The stone is gone. After much fussing and stewing, at the doctor's instruction, I finally managed to locate the tiny string attached to the end of the stent. Really, how they expect us to do this ourselves is ridiculous. I give a little pull and the pain shoots inside me like lightning. Still, the darn thing is SO uncomfortable, that I grit my teeth and try again. This time the tube loosens and slides out. Eerie feeling, but I am so relieved to be rid of it.
An hour later, I am in agony. Has the second stone come into play? Will I ever be well again? I roll around for awhile, and realize I am not going to be able to overcome this whatever it is. I call the urologist office and they tell me to come in and see the nurse practitioner. Now I am vomiting violently. I cannot even walk. I call my daughter-in-law who agrees to drive me. Together we hobble into the office, my face white, my body doubled over, my pink bucket in hand.
She sends me down for another scan. Stone dust is everywhere. This is not good. I have to find a way to get this stuff out of me! Her suggestion? She will write me a prescription for an anti nausea medication. Go home and take more of the pain meds that are making me throw up. This will pass in a day or so. I cannot imagine feeling this horrible for another day or so. My other option? The ER. They can send me down all diagnosed and with orders for a shot of pain meds that will not make me vomit, plus the anti nausea med. Then I should get some fluids. Once the pain is under control and the vomiting stops, I can go home and wait it out.
It is clear the nurse thinks I should just go home. It is clear I cannot manage that. I opt for the ER. BIG mistake. Andrea and I sit in a chair in a hallway (the waiting room is crammed full) from 3 pm until well after midnight. Fortunately, the nurse has my orders, and she comes out in the hallway to give me the anti nausea med and takes me in the little assessment room for the shot of Torridol. Then I go back to the hallway to sit and sit and sit, waiting for the IV fluids to help with the dehydration. I don't get a room until about 4 am.
All around us there is drama. People come and go, full of business. There is an arguing family wandering the halls, worried about some child who is seriously injured. They are obviously not handling things well. There is the Queen who insists on sitting in the middle of the hallway right in everyone's way, moaning and barking orders at the guy with her. There are at least three other people there with kidney stones, one with a heart condition, and a poor deaf girl in a wheelchair who suffered in silence at the far end of the hall. I can't imagine what was in the waiting room.
From time to time people wander down to the vending machines near us to partake of the crummy snacks and sodas there - the only meal option available. Meanwhile, for at least the first few hours, I sit there violently puking. Far from alluring, I assure you. Mostly I feel sorry for Andrea. I had no intention of dragging her into this mess. Bad enough I have to be here, but she does not deserve this. After all, I am not her Mom. I appreciate her patience and her good nature even in the midst of my throwing up. She is so kind. I know she must be exhausted and the chairs are not comfortable.

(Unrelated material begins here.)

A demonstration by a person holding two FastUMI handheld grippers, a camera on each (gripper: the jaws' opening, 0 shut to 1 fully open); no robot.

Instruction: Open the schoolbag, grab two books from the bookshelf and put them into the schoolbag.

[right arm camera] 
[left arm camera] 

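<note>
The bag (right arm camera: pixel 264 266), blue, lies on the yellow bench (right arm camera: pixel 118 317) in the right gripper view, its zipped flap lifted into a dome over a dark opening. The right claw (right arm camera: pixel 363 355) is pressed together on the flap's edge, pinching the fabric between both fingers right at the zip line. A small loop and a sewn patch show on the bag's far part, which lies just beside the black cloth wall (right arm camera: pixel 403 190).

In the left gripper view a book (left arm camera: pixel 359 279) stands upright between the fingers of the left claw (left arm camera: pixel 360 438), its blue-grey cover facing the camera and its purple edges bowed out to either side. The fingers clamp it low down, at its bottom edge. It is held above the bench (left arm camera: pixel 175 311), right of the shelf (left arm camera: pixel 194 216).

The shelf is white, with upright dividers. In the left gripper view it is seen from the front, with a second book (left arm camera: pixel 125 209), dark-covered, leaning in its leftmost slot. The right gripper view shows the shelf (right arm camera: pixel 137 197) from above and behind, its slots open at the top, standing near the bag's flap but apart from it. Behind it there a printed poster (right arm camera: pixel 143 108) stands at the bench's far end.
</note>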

When we finally get in the room, she curls up on the end of the bed and falls asleep for a bit while the nurses poke at my port and try to figure out how to hook up. They run that bottle of IV fluid so fast I am amazed I don't drown! I know they need the space. I am urinating what looks like almost pure blood at this point, but at least fluid is exiting. The doctor decides that since I am already under a doctor's care, he can release me with a clear conscience without feeling obligated to do any more testing. Thank goodness. 6 am. We head home. Poor baby. I am sorry to have caused her so much angst.
Let's hope tomorrow is a better day.